• Entries provided

Start of Block

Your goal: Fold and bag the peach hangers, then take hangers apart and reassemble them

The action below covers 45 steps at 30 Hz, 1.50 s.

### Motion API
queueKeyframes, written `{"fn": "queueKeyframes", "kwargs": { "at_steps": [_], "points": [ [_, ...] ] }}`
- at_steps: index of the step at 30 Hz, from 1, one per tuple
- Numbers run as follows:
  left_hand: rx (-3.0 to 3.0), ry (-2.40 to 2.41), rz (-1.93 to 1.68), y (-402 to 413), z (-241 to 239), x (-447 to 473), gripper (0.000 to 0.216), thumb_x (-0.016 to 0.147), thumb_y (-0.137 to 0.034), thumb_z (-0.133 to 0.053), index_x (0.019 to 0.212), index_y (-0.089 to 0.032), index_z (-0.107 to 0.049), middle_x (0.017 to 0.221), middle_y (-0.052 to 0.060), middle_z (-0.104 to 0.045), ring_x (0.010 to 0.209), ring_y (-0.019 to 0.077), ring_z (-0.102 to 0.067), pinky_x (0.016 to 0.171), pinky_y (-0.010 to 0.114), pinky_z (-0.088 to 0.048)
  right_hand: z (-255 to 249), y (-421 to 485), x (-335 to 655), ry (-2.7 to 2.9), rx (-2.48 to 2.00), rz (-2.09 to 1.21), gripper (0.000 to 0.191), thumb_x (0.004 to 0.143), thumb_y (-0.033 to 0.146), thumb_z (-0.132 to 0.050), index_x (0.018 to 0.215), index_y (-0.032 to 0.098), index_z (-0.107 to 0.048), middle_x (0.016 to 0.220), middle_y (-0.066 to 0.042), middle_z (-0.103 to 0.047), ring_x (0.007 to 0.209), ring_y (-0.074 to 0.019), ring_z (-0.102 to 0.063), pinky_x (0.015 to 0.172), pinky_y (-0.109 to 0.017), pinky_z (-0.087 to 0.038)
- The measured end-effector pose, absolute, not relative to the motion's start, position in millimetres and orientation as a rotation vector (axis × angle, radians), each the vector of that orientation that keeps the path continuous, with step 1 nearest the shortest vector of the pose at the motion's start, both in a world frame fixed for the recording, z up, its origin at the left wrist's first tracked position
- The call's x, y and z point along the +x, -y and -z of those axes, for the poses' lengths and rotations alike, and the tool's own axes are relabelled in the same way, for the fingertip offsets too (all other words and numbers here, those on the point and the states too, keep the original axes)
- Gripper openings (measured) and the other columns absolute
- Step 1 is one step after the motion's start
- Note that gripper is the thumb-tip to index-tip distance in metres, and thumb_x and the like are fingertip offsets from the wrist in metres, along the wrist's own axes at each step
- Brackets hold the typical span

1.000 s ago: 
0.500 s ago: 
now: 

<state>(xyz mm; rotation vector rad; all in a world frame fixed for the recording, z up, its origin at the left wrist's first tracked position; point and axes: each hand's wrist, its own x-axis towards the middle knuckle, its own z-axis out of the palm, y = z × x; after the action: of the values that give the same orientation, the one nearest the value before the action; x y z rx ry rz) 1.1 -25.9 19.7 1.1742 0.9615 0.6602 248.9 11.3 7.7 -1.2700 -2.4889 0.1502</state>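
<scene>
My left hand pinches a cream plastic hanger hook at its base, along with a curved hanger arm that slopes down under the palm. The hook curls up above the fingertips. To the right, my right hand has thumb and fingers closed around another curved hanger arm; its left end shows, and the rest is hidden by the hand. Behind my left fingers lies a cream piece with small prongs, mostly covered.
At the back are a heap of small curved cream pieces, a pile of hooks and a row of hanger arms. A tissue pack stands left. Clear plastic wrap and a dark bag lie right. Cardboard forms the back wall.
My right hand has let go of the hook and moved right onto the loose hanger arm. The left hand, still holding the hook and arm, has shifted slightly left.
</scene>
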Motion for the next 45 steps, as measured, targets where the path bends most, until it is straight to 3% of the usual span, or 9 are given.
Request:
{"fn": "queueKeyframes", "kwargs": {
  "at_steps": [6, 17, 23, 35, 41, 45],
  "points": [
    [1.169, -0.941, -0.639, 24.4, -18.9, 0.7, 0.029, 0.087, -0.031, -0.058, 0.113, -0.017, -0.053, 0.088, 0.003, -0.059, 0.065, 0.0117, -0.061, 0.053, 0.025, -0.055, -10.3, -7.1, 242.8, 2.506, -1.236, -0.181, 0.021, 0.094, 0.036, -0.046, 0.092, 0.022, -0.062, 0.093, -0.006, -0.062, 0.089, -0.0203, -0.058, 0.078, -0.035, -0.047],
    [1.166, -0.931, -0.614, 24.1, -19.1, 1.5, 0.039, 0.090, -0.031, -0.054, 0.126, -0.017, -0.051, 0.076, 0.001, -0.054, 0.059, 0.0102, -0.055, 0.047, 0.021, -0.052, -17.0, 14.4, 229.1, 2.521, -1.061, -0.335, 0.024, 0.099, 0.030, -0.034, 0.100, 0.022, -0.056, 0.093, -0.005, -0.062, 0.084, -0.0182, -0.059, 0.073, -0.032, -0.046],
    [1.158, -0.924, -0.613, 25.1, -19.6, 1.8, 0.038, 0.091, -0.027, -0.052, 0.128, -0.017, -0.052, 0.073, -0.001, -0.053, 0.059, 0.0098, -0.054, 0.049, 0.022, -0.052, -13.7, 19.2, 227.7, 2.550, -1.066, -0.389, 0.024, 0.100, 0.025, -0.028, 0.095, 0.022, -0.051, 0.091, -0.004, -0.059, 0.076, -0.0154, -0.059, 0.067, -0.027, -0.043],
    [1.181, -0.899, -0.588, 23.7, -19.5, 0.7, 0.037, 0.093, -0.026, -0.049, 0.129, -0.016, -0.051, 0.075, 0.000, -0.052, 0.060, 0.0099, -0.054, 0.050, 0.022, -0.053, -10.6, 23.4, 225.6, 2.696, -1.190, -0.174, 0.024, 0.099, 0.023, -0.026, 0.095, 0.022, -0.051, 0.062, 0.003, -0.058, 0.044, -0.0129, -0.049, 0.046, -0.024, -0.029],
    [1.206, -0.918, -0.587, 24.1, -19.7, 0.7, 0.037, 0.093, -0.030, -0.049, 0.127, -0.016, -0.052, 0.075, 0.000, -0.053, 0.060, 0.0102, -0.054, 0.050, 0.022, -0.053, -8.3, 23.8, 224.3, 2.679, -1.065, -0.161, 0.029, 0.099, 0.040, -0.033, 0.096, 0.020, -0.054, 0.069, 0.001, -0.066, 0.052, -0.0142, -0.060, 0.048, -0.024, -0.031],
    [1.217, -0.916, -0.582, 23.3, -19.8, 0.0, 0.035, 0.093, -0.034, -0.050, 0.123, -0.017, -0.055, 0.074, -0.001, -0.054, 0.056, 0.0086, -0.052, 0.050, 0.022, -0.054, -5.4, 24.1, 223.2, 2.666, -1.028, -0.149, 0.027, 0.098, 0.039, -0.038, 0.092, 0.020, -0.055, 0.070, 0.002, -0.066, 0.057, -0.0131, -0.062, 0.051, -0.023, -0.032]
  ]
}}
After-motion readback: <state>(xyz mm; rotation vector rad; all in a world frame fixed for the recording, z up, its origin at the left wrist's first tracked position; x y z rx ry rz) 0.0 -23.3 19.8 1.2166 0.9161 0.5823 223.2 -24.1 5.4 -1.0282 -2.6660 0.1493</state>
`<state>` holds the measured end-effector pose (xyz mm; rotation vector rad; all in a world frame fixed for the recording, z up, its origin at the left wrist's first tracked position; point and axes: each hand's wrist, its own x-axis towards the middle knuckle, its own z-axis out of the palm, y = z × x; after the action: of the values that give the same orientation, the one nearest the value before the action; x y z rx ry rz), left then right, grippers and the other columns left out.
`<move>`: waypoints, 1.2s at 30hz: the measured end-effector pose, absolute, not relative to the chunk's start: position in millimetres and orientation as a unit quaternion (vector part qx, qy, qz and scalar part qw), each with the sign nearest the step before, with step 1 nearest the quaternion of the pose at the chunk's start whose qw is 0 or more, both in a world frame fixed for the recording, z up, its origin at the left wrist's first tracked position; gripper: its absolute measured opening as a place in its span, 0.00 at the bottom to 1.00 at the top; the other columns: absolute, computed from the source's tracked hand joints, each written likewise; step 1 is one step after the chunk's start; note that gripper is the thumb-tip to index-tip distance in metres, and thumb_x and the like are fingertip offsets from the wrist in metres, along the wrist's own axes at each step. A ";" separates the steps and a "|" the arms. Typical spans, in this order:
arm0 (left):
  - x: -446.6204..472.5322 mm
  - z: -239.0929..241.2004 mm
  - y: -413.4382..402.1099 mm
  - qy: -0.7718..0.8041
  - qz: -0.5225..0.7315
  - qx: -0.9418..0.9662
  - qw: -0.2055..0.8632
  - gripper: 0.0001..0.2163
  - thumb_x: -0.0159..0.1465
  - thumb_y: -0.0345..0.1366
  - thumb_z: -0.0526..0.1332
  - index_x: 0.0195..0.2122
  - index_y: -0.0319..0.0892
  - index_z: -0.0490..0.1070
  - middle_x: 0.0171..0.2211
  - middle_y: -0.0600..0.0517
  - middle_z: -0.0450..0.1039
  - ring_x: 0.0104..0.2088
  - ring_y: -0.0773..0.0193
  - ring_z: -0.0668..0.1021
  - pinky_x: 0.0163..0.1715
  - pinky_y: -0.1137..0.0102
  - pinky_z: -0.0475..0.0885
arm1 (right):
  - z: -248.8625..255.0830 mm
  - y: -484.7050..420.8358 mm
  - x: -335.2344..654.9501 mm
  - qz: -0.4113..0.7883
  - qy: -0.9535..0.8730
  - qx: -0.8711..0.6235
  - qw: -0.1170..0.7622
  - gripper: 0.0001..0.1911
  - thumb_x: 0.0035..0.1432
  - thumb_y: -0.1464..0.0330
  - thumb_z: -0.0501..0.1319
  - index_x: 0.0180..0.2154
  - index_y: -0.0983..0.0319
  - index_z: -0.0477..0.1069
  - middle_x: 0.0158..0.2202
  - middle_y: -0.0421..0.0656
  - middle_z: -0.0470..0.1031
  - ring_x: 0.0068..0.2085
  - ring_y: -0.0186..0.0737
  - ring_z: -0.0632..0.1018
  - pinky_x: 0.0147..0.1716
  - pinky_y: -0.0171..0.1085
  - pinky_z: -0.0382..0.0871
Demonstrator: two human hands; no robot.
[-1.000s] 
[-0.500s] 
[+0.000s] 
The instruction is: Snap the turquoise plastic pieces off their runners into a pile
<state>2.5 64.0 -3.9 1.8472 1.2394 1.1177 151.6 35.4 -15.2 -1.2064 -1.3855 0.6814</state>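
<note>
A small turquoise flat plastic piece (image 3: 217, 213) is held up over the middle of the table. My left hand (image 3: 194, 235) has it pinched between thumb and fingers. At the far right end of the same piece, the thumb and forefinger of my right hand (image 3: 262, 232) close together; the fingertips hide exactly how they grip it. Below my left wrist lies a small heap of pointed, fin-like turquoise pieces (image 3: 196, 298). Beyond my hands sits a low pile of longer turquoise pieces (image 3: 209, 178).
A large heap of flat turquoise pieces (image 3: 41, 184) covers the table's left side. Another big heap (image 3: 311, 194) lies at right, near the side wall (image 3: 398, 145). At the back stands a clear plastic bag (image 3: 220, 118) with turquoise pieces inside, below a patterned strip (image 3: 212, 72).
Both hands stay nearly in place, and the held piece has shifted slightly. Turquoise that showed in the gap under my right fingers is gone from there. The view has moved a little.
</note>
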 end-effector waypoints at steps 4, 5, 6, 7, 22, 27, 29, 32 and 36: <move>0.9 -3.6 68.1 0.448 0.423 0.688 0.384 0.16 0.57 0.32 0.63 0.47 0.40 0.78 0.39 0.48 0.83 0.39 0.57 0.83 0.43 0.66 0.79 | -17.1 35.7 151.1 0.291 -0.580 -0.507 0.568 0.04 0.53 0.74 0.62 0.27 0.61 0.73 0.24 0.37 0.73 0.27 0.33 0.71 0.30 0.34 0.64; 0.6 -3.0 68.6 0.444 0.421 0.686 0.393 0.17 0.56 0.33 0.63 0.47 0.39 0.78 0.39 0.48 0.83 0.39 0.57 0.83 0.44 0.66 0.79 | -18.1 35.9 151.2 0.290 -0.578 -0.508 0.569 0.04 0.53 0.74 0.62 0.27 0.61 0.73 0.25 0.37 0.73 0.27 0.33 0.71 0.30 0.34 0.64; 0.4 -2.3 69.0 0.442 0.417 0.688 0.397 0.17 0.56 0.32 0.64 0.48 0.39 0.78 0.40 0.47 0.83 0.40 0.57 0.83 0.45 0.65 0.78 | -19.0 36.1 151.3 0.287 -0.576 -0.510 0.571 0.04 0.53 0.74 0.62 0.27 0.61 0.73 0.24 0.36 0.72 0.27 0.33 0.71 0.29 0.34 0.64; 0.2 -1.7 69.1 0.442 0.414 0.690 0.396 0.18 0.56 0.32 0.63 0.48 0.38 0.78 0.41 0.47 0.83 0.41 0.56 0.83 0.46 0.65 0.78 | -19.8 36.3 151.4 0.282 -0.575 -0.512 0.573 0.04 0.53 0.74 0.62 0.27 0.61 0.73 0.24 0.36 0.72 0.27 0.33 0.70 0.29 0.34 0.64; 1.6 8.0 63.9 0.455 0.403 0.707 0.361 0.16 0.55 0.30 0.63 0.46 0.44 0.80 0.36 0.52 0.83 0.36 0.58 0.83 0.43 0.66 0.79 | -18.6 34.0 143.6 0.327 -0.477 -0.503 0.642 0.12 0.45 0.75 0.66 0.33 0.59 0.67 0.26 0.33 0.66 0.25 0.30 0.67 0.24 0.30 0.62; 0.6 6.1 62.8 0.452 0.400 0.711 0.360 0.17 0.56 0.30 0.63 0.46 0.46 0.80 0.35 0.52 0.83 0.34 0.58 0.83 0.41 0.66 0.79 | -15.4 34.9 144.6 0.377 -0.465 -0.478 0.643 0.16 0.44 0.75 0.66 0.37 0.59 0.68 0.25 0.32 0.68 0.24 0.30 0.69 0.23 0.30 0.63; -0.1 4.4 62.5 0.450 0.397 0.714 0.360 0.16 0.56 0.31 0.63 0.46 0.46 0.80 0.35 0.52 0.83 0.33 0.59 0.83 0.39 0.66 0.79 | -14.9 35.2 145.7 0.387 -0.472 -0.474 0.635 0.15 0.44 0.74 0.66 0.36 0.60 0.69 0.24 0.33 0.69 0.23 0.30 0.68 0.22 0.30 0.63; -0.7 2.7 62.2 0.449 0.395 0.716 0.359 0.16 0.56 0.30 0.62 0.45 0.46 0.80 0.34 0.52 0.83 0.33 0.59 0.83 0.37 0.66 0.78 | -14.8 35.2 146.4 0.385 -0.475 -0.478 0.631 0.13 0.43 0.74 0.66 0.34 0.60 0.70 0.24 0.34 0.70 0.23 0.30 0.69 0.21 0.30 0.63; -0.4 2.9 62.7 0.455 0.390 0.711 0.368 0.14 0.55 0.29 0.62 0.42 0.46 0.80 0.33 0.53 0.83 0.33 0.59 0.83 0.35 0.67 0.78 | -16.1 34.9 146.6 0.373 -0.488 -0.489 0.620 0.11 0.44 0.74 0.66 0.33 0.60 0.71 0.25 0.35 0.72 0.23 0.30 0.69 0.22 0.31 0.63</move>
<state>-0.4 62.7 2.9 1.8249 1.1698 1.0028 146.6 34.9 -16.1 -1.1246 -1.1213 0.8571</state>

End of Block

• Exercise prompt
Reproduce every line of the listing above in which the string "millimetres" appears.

• Expected answer
- The measured end-effector pose, absolute, not relative to the motion's start, position in millimetres and orientation as a rotation vector (axis × angle, radians), each the vector of that orientation that keeps the path continuous, with step 1 nearest the shortest vector of the pose at the motion's start, both in a world frame fixed for the recording, z up, its origin at the left wrist's first tracked position
`<move>`: waypoints, 1.2s at 30hz: the measured end-effector pose, absolute, not relative to the chunk's start: position in millimetres and orientation as a unit quaternion (vector part qx, qy, qz and scalar part qw), each with the sign nearest the step before, with step 1 nearest the quaternion of the pose at the chunk's start whose qw is 0 or more, both in a world frame fixed for the recording, z up, its origin at the left wrist's first tracked position; gripper: its absolute measured opening as a place in its span, 0.00 at the bottom to 1.00 at the top; the other columns: absolute, computed from the source's tracked hand joints, each written likewise; step 1 is one step after the chunk's start; note that gripper is the thumb-tip to index-tip distance in metres, and thumb_x and the like are fingertip offsets from the wrist in metres, along the wrist's own axes at each step. A ";" separates the steps and a "|" the arms. Typical spans, in this order:

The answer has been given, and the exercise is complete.